The Committee shall meet with the outside auditor at least annually.
The Committee shall communicate to the outside auditor that: (1) the outside auditor is directly accountable to the Audit Committee as representatives of the Company’s stockholders; (2) the outside auditor shall timely report all relevant issues to the Committee, including, but not limited to, critical accounting policies and practices to be used, alternative treatments of financial information with generally accepted accounting principles that have been discussed with management, ramifications of the use of such alternative disclosures and treatments, the treatment preferred by the outside auditor, and other material communications between the auditor and management; and (3) if the outside auditor identifies significant issues relative to the overall Committee responsibility that have been communicated to management but, in its judgment, have not been adequately addressed, it should communicate these issues to the Committee.
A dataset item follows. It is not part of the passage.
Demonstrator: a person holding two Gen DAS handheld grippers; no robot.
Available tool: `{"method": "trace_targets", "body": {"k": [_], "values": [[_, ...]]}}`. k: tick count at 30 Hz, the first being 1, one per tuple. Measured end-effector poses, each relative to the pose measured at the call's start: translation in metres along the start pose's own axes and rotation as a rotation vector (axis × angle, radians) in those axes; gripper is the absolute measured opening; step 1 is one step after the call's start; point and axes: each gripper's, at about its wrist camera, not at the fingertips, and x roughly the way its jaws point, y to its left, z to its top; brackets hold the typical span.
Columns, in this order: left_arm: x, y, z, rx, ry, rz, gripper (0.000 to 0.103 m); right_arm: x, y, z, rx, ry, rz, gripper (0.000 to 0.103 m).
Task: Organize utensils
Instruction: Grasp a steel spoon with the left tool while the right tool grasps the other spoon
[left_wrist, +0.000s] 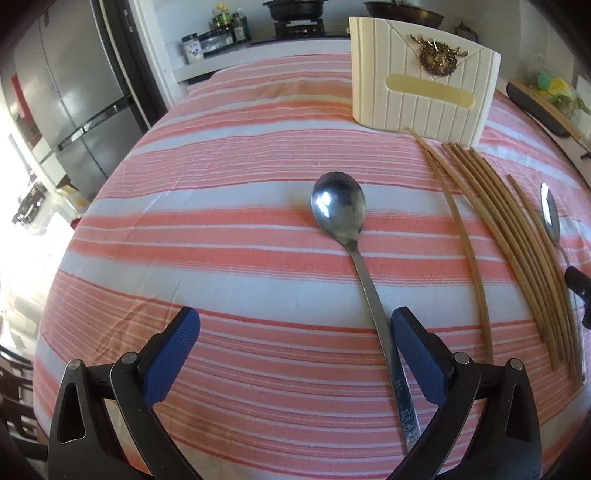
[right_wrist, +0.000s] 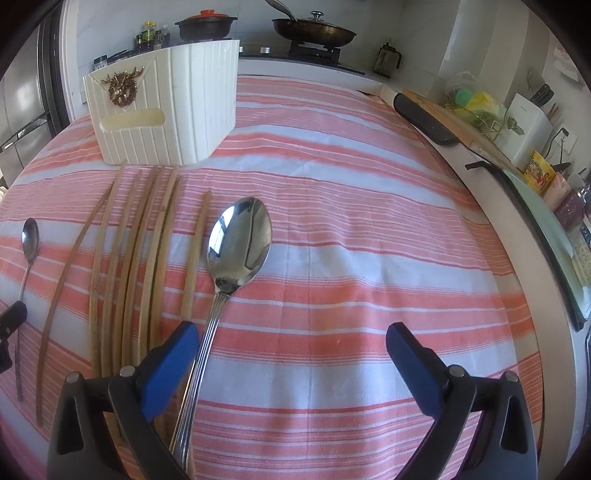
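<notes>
Left wrist view: a plain steel spoon (left_wrist: 341, 218) lies on the striped cloth (left_wrist: 221, 229) over the counter, its handle just beside one finger of the open left gripper (left_wrist: 295, 325). Bamboo chopsticks (left_wrist: 517, 236) lie near it, below a cream holder (left_wrist: 421, 92). The right gripper (right_wrist: 291, 339), also open, has a ribbed-handled spoon (right_wrist: 240, 243) against its finger.

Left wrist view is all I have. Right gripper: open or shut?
Observer: Open. The right gripper is spread wide and holds nothing.
Operator: Where's its spoon?
Observer: The spoon lies on the cloth. Its handle runs into the gap, close beside the pad nearer the chopsticks.
Operator: Anything on the other side of it?
Observer: Only striped tablecloth out to the table edge.
</notes>
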Motion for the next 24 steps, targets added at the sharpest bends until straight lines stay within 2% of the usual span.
{"method": "trace_targets", "body": {"k": [8, 12, 15, 18, 21, 22, 24], "values": [[-0.001, 0.025, -0.006, 0.018, 0.015, 0.005, 0.103, 0.0, -0.019, -0.009, -0.032, 0.004, -0.002, 0.103], [0.003, 0.037, -0.005, 0.036, 0.042, -0.056, 0.103, -0.002, -0.022, -0.012, -0.089, 0.003, 0.015, 0.103], [0.01, 0.041, 0.001, 0.019, 0.096, -0.104, 0.103, -0.005, -0.02, -0.012, -0.127, 0.002, 0.0, 0.103], [0.012, 0.028, 0.01, 0.088, 0.135, -0.095, 0.103, -0.008, -0.011, -0.008, -0.152, -0.013, 0.063, 0.102], [0.015, 0.011, 0.021, 0.173, 0.086, -0.088, 0.102, -0.006, 0.002, 0.002, -0.175, -0.03, 0.146, 0.1], [0.019, 0.008, 0.024, 0.182, 0.083, -0.11, 0.102, -0.002, 0.006, 0.006, -0.181, -0.029, 0.165, 0.092], [0.028, 0.004, 0.034, 0.18, 0.09, -0.166, 0.101, 0.006, 0.009, 0.015, -0.166, -0.026, 0.23, 0.085]]}}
The Committee shall appoint, evaluate, determine compensation of, oversee (including resolution of disagreements between management and the auditor regarding financial reporting) and, where appropriate, replace the outside auditor (or to nominate the outside auditor to be proposed for stockholder approval in any proxy statement).
The Committee shall require the outside auditors to review the financial information included in the Company’s interim financial statements before the Company files its quarterly reports with the SEC.
The Committee shall, pursuant to the Act and regulations of the SEC, as well as any applicable Rules, pre-approve all auditing services and permitted non-audit services under the Act (including the fees and terms thereof) to be performed for the Company by its outside auditor, and establish policies and procedures for the engagement of the outside auditor to provide auditing and permitted non-audit services. The Chairperson may approve any proposed non-audit engagements that arise between Committee meetings;provided, however, that any such decisions shall be presented to the full Committee at subsequent scheduled meetings.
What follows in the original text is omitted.